Bag your clippings to help lower your phosphorus. Do not apply the lime they recommended.

All you need is potassium and nitrogen.


----------



## lawn789 (Jun 16, 2019)

g-man said:


> Centipede does not like nitrogen. I think it wants like 1lb/ksqft for the entire year. How many pounds of 30-0-0 did you use over what area?
> 
> Centipede also likes a low pH and a low phosphorus.
> 
> ...


Thank you! Im glad I asked because I probably would have put some lime down.

Im going to go by the store I bought the fertilizer from to see how much it weighs. I also put down one bag of triple 13 early March, then after I didn't see any improvements I put down the 30-0-0 around 2 months later. This was before I learned more about centipede so I won't be doing this again.


----------



## g-man (Jun 15, 2017)

I googled this from UA.

https://www.uaex.edu/publications/pdf/FSA-6120.pdf


----------



## lawn789 (Jun 16, 2019)

g-man said:


> I googled this from UA.
> 
> https://www.uaex.edu/publications/pdf/FSA-6120.pdf


Thanks so much. This will help me get going in the right direction. It seems centipede doesn't like a whole lot of anything, and my soil pH is kinda where it needs to be.


----------



## LawnDrummer (Jan 16, 2019)

lawn789 said:


> g-man said:
> 
> 
> > I googled this from UA.
> ...


Last season I used Milorganite each month (April - September) at just under half a pound of N and had great results. That's 1/2# N each month.

This season I've been using GreenePunch (18-0-1) liquid fertilizer at low rates. I believe I've only put down a total of 1/2# of N all season so far. I wouldn't say my lawn looks any better than last year by using less N, but it definitely isn't any worse.

It's good to know we centipede folks can use less product and still have good results on our lawns.


----------



## lawn789 (Jun 16, 2019)

LawnDrummer said:


> lawn789 said:
> 
> 
> > g-man said:
> ...


Thanks for the info! Ill keep the milorganite in mind. Have you seen that newer fertilizer called CarbonX 8-1-8? I think its only sold in bulk at the moment, but it looks like it'd be the perfect centipede product. Has humic and all in it.

Yes it seems like centipede doesn't like a whole lot of anything. I installed an irrigation system last winter and Im learning as much as I can on centipede. Im looking forward to this fall to put pre emergents down. Hopefully this time next year i won't have near as much junk in my lawn like crabgrass.


----------



## lawn789 (Jun 16, 2019)

@g-man when they mention 2lbs potassium per 1,000sq/ft and if I have 6,000sq/ft that means 12lbs total? Just wanted to make sure


----------



## g-man (Jun 15, 2017)

Yes, 12lbs of KO2. Don't do more than 1lb/ksqft at once.

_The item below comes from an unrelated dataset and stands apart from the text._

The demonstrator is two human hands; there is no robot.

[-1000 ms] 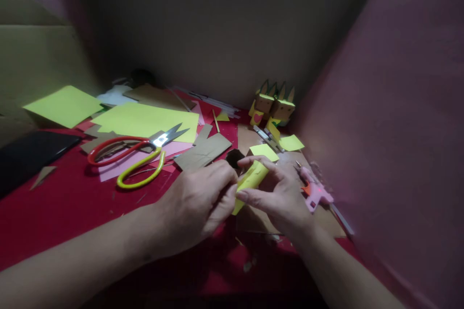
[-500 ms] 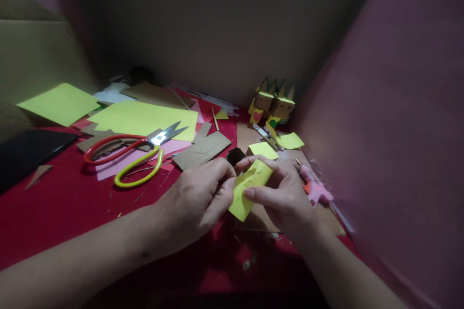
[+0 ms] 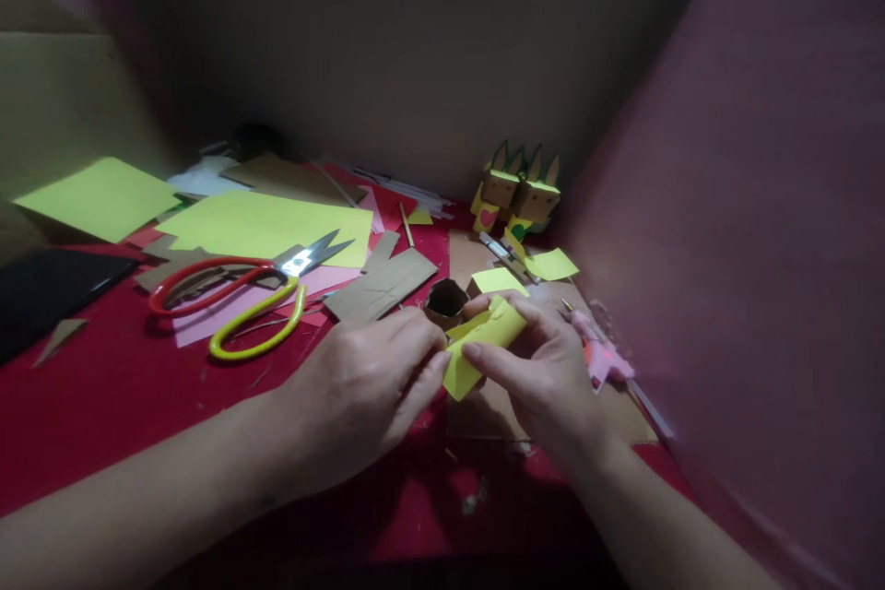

Give it a month before you do another one. If using SOP (0-0-50), then you will need 2lb of SOP to get 1lb of KO2.


----------



## lawn789 (Jun 16, 2019)

g-man said:


> Yes, 12lbs of KO2. Don't do more than 1lb/ksqft at once. Give it a month before you do another one. If using SOP (0-0-50), then you will need 2lb of SOP to get 1lb of KO2.


Ok thanks for the tips.


----------